The list of what was taken stretches pages.

The Madisons' lawyers are trying to overturn the search on the grounds that the warrant wasn't specific enough to pass constitutional muster. They also argue the feds have no business collecting the names of people Elliot communicated with, and that records from the People's Law Collective, as well as his work notes, are protected under confidentiality rules.

But the U.S. Attorney's Office defended the search in court, arguing that the broad search was just like those used in drug warrants, which were increasingly broadened over the last quarter century's ill-fated War on Drugs.

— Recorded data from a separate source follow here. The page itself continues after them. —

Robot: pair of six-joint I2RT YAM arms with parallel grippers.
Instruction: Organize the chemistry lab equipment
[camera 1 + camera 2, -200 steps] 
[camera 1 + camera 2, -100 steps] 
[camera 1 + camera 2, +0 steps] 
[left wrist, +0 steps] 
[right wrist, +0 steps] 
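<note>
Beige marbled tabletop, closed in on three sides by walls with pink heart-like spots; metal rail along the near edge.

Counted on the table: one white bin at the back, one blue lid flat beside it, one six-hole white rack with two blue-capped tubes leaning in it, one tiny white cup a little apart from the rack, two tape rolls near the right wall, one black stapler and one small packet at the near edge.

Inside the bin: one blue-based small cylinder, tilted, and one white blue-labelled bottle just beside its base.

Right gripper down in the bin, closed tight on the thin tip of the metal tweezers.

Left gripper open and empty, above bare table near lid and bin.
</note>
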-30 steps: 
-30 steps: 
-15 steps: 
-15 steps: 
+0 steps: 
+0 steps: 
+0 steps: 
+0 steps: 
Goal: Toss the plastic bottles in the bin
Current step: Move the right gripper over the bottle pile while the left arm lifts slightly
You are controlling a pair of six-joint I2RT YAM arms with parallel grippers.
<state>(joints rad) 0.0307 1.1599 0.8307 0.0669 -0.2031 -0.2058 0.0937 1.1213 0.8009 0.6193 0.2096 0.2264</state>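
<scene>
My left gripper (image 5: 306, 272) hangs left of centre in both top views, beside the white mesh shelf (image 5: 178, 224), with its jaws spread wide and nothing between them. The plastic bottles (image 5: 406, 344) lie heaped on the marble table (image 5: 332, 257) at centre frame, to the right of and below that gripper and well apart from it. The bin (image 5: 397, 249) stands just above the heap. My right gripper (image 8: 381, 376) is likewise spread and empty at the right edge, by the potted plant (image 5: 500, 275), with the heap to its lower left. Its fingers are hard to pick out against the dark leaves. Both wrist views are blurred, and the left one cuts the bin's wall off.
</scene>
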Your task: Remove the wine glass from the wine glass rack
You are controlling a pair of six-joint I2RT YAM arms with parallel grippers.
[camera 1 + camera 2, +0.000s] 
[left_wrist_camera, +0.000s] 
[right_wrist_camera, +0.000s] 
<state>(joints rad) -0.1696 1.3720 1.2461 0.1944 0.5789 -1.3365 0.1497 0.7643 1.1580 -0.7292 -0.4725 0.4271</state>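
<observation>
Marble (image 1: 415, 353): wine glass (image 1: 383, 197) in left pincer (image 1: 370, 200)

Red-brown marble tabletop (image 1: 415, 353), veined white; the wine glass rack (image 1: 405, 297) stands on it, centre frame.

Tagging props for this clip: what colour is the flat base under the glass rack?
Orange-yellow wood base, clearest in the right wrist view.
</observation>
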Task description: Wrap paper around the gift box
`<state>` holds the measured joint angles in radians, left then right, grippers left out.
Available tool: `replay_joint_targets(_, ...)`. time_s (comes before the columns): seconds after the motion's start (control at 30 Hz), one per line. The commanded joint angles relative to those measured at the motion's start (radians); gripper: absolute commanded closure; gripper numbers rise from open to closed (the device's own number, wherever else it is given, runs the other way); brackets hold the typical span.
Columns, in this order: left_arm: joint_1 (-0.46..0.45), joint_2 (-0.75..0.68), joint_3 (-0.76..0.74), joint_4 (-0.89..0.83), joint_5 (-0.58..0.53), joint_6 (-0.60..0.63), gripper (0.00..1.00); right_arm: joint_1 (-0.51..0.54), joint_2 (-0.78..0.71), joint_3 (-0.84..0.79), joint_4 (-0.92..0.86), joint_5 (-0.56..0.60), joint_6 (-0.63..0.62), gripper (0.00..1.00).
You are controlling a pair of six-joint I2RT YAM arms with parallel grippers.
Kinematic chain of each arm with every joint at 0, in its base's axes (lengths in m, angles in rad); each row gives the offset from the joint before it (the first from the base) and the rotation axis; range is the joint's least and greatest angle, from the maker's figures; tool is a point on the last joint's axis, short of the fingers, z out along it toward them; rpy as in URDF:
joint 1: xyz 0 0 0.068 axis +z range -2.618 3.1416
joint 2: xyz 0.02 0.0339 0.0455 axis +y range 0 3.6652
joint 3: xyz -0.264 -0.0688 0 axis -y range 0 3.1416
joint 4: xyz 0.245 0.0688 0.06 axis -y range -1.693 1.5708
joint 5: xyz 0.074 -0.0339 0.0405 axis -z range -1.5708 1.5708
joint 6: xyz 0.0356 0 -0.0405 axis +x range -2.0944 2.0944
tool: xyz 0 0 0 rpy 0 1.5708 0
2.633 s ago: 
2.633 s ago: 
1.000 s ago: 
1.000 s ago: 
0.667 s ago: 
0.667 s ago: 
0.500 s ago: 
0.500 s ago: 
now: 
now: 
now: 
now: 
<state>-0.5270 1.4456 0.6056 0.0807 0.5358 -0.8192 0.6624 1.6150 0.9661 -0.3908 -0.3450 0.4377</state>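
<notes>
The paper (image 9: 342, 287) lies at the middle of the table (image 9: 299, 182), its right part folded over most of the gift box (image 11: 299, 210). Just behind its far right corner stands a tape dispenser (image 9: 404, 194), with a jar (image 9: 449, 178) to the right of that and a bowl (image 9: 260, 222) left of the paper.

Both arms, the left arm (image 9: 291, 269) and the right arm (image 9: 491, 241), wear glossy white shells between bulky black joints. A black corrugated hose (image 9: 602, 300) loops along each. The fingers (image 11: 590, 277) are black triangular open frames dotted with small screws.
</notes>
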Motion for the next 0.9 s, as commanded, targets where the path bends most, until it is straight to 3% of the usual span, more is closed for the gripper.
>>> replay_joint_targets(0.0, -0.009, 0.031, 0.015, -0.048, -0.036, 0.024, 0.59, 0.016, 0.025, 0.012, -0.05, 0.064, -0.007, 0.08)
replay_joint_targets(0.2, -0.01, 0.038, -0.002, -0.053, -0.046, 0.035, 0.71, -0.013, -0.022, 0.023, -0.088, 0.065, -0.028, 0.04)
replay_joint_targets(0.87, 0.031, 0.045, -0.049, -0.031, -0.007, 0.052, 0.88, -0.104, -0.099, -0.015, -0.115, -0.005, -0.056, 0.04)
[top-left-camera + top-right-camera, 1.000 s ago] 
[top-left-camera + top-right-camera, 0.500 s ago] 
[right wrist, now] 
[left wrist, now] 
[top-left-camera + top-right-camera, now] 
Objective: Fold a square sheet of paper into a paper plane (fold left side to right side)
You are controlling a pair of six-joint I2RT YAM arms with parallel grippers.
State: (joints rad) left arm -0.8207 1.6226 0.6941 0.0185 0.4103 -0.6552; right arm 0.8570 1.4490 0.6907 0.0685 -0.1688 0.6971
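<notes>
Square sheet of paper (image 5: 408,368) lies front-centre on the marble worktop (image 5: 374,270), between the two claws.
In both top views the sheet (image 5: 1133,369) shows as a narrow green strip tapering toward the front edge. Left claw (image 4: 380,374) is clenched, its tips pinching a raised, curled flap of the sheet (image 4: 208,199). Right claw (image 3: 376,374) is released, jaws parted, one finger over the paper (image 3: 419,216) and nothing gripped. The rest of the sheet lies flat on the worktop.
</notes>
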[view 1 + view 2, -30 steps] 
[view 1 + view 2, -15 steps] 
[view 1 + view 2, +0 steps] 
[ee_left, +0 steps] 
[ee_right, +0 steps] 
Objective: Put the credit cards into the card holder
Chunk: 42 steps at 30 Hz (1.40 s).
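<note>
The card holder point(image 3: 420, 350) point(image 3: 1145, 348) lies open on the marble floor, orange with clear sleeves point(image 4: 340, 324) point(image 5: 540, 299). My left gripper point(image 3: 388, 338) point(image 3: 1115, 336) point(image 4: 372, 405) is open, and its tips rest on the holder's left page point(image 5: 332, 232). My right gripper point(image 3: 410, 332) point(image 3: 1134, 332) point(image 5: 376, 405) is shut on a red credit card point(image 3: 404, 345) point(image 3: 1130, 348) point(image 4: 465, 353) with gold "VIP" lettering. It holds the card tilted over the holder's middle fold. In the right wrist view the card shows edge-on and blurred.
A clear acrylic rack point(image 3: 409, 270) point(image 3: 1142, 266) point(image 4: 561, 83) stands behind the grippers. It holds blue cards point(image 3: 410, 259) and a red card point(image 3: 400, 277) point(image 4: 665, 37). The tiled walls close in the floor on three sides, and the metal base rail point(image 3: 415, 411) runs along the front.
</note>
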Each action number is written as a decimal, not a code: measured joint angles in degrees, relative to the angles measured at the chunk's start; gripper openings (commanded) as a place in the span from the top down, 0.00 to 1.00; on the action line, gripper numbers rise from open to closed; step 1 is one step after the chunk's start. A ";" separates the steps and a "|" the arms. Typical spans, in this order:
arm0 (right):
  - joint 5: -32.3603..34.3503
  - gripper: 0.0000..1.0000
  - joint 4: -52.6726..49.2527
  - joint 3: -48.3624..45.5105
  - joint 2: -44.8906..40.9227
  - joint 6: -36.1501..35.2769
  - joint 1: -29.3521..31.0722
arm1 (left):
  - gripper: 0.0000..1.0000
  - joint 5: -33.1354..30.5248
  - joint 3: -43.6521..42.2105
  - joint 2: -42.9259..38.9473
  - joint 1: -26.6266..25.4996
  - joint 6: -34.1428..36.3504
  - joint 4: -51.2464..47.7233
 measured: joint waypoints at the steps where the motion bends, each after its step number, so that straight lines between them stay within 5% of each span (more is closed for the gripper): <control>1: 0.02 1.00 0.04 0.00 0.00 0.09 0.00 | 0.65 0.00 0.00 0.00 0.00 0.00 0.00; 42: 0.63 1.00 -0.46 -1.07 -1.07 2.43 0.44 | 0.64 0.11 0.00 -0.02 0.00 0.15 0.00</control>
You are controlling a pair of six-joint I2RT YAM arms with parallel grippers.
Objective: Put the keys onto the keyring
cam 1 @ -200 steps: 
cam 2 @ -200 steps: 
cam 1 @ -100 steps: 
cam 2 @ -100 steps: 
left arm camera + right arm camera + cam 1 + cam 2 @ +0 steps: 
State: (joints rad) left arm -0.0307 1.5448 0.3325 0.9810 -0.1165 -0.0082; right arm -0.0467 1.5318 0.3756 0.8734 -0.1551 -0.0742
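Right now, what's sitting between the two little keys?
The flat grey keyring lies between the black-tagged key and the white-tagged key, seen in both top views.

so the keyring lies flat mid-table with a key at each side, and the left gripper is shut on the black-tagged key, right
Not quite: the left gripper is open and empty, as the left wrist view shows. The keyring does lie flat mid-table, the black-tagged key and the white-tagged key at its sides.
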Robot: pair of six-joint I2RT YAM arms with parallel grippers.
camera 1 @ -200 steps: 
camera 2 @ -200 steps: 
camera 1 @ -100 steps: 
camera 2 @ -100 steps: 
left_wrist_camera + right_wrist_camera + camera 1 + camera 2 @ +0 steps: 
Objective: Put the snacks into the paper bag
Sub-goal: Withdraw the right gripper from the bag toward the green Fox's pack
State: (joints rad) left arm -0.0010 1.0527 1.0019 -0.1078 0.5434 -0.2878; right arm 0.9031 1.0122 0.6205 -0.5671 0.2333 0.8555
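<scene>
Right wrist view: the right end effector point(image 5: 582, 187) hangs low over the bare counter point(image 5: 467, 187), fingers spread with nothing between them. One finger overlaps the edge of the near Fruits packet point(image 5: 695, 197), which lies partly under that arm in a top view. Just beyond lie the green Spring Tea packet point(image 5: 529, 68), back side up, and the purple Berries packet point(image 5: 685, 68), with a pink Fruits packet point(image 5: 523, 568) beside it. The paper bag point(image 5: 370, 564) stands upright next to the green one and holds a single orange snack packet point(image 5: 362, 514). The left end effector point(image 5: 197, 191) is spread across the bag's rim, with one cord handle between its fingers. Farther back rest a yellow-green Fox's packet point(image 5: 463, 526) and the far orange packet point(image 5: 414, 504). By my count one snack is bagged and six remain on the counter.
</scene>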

The affidavits that supported the search warrant are under court seal, because the grand jury investigation is "complex and multi-state," according to the prosecution.

The federal anti-rioting statute is serious business, and is seemingly easy to violate. For instance, it is a felony to "organize, promote, encourage, participate in, or carry on a riot; or [...] to aid or abet any person in inciting or participating in [...] a riot." By that token, simply telling a person fleeing cops with batons which way to run makes you a felon.

One wonders how the Southern Christian Leadership Council and Martin Luther King, Jr. would have fared under that law, when he was in a Birmingham jail, writing letters urging people to support the direct-action program of sit-ins and marches. Those protesters were later attacked by police using dogs and fire hoses on the orders of Birmingham Sheriff Bull Connor.

A spokesman for the New York U.S. Attorney's office, Bob Nardoza, declined to comment on the matter, citing rules forbidding officials to speak about grand jury investigations.